Another method of treating oxidized titanium is to pass the oxidized titanium to an oven having a temperature difference introduced with vaporized molybdenum oxide for deposition on oxidized titanium. When the oxidized molybdenum is calculated as molybdenum trioxide MoO ₃ , the amount of oxidized molybdenum deposited on the titanium oxide powder is 1-20%, especially 3-20%, based on the weight of the finally calcined product. to be. Higher amounts of molybdenum may be included when oxidized molybdenum is used as the active component of the catalyst or adsorbent. The amount of molybdenum is preferably 49% or less by weight as the active ingredient, and when molybdenum is used as the binder, 20% by weight of molybdenum may be used up to 69% by weight in total. The oxidized titanium powder on which oxidized molybdenum is deposited becomes viscous by kneading with the addition of water, and the obtained viscous material is easily formed in the form of pellets or in structures such as porous plates and metal meshes. I can make it. The most suitable amount of water added is 20-30% by weight when forming viscous material into honeycomb structure, 25-35% by weight when making viscous material into plate, and when it is made into pellet form. 13-30% by weight. The oxidized titanium powder becomes viscous by the addition of an extremely small amount of water, since the oxidized titanium powder with the oxidized molybdenum forms a capillary region by the addition of an extremely small amount of water. This is the reason that the oxidized molybdenum is deposited on the oxidized titanium powder by repeating the vaporization and melting of the oxidized molybdenum.

As a raw material of oxidized titanium, a titanium compound such as ortho titanic acid or metatitanic acid capable of forming oxidized titanium by heat treatment with annatase or rutile titanium oxide may be used.

As a raw material of oxidized molybdenum, molybdenum compounds such as molybdenum and ammonium molybdate, which can form molybdenum oxide through heat treatment with oxidized molybdenum, can be used. When using oxidized titanium powder and oxidized molybdenum powder as raw materials, 30-60% water by weight is added in a kneading machine, uniformly mixed and kneaded, and then injected into a preliminary calcination process.
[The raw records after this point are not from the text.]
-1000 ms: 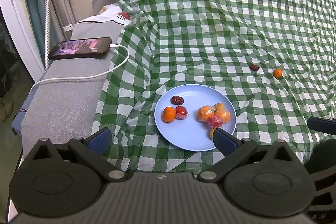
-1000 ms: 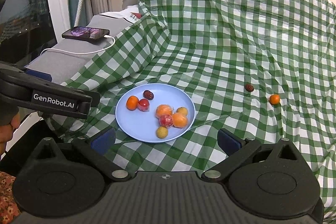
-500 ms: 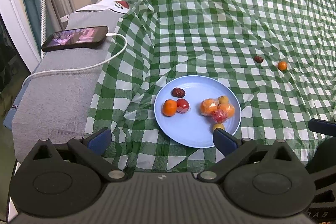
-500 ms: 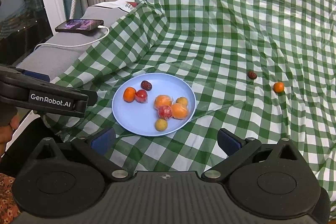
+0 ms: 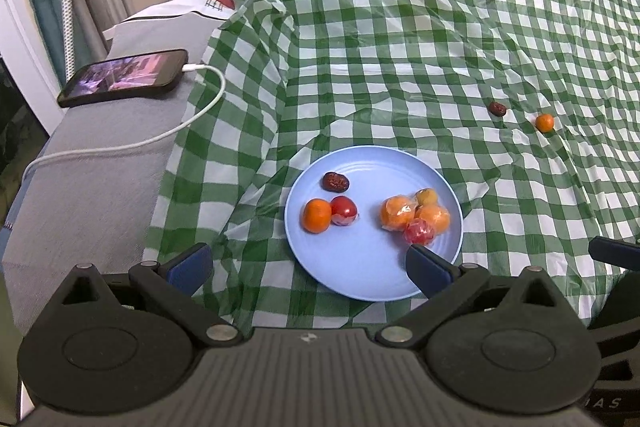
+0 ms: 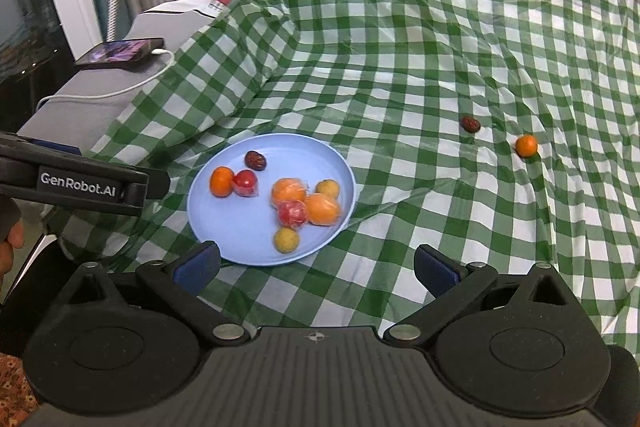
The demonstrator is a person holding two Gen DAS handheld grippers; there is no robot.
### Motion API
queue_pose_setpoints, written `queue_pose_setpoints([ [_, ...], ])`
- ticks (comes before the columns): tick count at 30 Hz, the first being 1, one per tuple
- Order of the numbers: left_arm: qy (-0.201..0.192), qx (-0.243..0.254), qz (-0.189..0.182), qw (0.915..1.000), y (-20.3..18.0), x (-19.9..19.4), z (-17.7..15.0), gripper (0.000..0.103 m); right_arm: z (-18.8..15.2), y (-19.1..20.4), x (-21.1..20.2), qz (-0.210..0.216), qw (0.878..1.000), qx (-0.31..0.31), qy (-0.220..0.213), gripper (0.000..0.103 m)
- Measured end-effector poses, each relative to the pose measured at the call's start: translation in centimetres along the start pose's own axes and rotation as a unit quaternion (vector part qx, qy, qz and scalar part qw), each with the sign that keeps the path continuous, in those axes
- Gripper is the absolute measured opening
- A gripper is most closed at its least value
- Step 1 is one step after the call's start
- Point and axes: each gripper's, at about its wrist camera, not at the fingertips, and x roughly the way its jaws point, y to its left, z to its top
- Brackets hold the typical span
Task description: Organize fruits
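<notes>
Round glossy fruits (image 6: 325, 209) w/ crinkly wrap on smooth blue plate (image 6: 224, 227).

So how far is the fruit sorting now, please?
Mostly done: the blue plate already holds eight fruits, some wrapped in plastic. Nothing is in hand; the left gripper and the right gripper are both open and empty. Left: the dark red date and the small orange, both lying on the checkered cloth to the right of the plate.
</notes>
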Motion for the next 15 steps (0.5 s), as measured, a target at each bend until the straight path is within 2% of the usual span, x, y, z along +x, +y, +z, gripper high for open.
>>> queue_pose_setpoints([
  [8, 0.003, 0.013, -0.002, 0.9999, -1.5, 1.7, 2.2, 0.103, 0.2, -2.4, 1.4, -0.019, 0.999, 0.026, 0.002, 0.102],
  [15, 0.001, 0.023, -0.010, 0.9997, -3.6, 3.4, 4.6, 0.103, 0.8, -5.6, 2.7, -0.057, 0.997, 0.051, -0.011, 0.102],
])
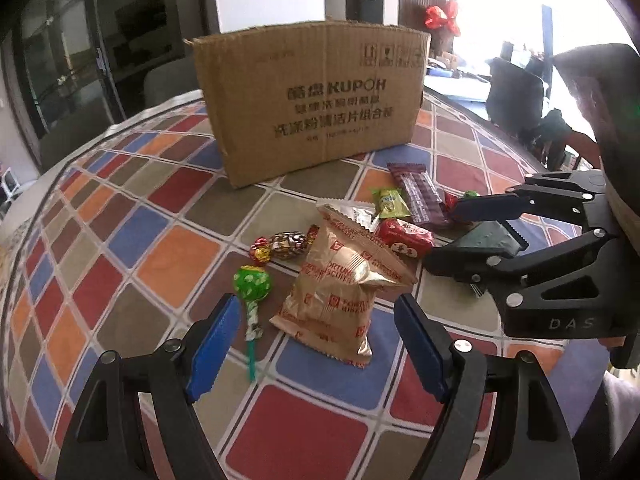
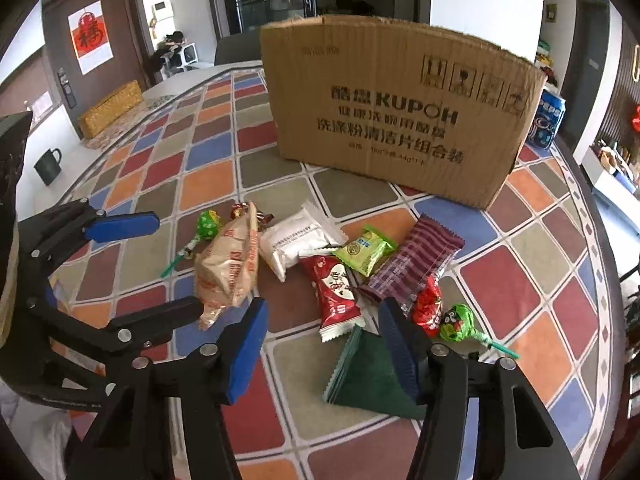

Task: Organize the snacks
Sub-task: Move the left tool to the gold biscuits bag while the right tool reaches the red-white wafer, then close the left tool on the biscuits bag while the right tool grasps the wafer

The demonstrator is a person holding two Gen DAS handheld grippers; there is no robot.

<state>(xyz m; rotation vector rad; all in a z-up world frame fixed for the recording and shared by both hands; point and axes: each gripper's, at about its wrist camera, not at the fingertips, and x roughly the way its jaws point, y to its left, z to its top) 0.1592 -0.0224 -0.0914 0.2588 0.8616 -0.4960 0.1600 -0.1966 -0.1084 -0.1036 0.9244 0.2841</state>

Although there is no limit to the particle size of the powder during preliminary calcination, it is preferable to form a particle size suitable for mixing and satisfaction after the preliminary calcination process, so that the size of 80% of the powder passing through the 50 mesh sieve is appropriate.

The preliminary calcination treatment is carried out in a gas oven or an electric oven under ordinary air winding, but is preferably carried out under the above-mentioned temperature range in a sealed container.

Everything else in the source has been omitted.